_REQUIRED ACTION_.
If a line in the records below contains the word "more", copy it out.

_RECORDS_.

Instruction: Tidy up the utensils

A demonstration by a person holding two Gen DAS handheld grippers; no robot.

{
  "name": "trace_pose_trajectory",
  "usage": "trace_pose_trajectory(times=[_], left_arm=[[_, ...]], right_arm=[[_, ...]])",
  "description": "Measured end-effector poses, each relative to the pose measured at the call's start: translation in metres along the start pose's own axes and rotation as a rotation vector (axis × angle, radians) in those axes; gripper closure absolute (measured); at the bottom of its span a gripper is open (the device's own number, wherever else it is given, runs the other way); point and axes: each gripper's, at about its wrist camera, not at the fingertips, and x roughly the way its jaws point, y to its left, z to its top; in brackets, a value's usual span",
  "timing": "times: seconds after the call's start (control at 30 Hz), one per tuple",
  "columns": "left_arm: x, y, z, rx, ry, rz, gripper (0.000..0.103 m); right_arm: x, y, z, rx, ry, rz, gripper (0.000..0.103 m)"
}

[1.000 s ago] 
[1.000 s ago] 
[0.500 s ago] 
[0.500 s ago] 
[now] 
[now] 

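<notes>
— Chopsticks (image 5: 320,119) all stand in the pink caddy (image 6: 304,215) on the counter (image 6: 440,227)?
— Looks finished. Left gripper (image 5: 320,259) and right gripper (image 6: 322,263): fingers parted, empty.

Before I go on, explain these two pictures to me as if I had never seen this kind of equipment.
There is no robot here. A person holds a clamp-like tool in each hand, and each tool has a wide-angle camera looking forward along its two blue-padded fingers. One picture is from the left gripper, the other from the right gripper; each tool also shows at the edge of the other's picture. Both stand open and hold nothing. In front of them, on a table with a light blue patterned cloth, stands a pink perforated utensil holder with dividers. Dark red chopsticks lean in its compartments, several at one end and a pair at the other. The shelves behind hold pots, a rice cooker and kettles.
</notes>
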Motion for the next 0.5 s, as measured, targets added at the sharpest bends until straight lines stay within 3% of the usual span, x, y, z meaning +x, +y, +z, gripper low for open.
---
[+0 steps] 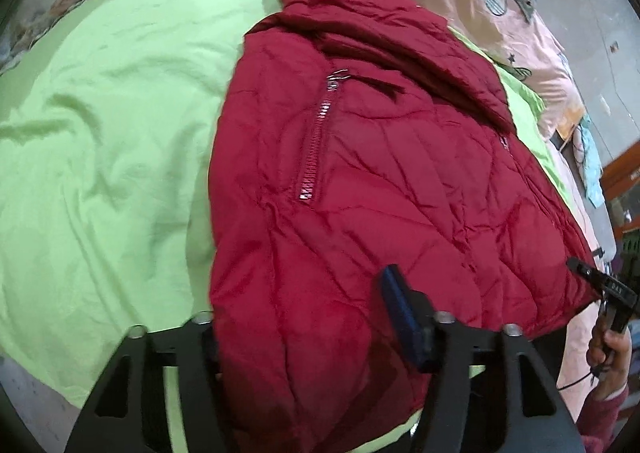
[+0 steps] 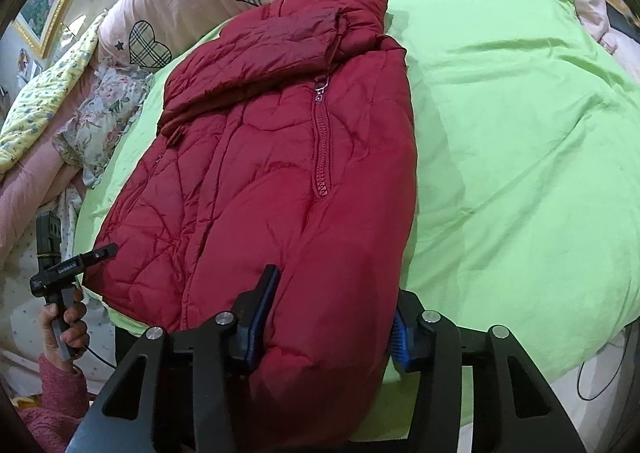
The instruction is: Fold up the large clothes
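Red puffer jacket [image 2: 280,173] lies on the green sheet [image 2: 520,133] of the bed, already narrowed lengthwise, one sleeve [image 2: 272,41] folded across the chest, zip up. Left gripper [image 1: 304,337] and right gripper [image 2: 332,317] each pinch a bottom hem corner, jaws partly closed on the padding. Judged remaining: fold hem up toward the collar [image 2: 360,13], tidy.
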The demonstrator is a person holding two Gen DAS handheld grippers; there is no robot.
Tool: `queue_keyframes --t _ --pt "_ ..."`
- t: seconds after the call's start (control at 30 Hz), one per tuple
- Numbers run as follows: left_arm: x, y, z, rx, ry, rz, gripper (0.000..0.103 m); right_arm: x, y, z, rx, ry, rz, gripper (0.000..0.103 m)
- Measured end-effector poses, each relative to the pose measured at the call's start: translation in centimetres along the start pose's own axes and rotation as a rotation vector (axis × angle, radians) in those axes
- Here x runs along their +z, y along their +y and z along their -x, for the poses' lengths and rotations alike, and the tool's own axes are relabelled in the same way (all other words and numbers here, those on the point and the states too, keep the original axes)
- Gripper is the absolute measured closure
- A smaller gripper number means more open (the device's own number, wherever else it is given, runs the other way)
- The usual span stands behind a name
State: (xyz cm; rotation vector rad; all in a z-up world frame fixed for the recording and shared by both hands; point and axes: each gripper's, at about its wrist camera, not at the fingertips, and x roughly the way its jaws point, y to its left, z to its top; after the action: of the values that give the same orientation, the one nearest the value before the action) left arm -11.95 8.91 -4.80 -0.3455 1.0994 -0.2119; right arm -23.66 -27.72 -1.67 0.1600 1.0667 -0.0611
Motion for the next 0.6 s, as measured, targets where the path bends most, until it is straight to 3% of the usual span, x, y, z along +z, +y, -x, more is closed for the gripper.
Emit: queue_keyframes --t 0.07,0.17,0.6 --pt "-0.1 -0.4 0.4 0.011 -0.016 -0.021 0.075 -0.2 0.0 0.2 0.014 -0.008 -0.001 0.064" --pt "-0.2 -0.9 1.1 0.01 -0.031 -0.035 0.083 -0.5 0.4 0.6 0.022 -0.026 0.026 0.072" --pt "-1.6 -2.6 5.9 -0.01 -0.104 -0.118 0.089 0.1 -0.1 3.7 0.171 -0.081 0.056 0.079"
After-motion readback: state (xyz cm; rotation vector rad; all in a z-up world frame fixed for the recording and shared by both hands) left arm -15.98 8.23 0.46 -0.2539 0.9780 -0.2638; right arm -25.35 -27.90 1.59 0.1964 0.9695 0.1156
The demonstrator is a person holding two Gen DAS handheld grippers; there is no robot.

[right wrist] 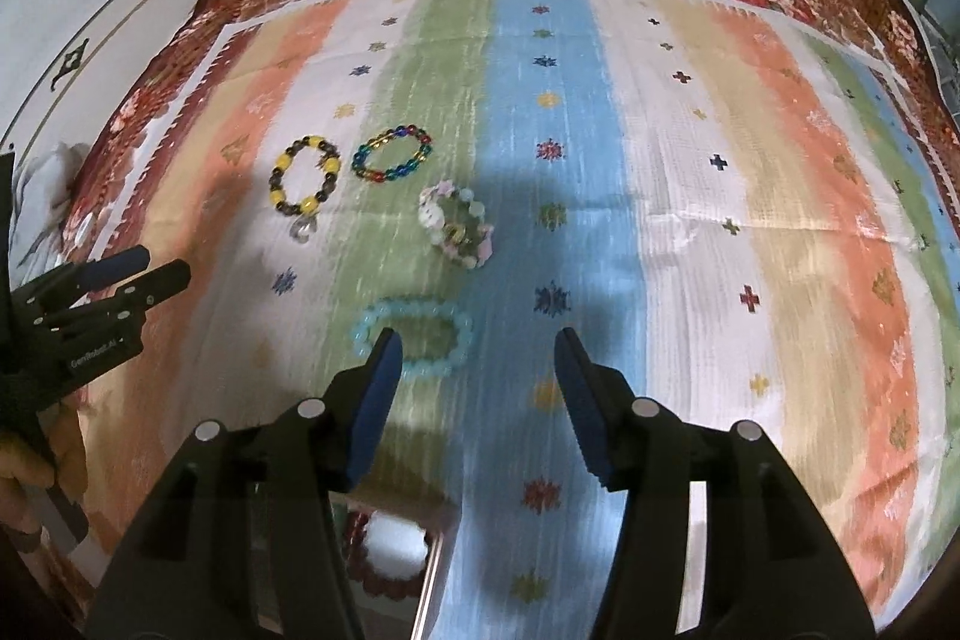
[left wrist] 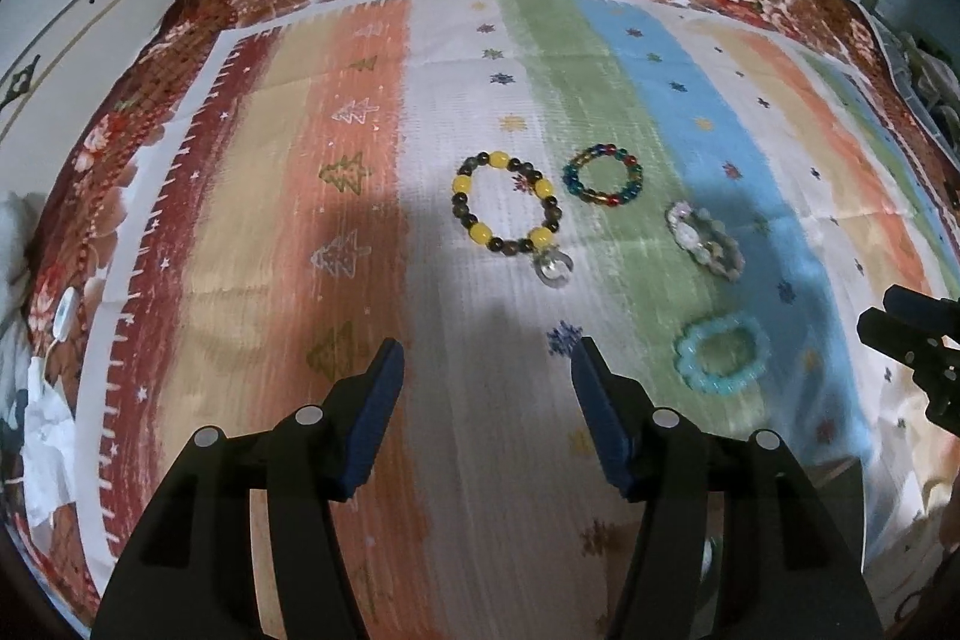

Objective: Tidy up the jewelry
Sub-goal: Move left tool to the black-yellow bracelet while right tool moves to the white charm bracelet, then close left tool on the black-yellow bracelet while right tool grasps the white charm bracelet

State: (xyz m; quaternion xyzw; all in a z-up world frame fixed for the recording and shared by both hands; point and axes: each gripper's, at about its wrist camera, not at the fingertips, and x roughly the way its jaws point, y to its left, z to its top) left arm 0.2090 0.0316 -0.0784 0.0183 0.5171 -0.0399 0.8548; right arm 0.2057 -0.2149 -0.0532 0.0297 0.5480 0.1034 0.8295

_ANSWER TO THIS PROBLEM_.
- A smaller gripper number means more open (the device's own number, wherever else it is given, runs the other way)
Motion for the next 0.6 s, as measured, targets where the path bends most, until it is straight to 3% of the usual span, x, y, z along +z, +y, -x, more is closed for the gripper.

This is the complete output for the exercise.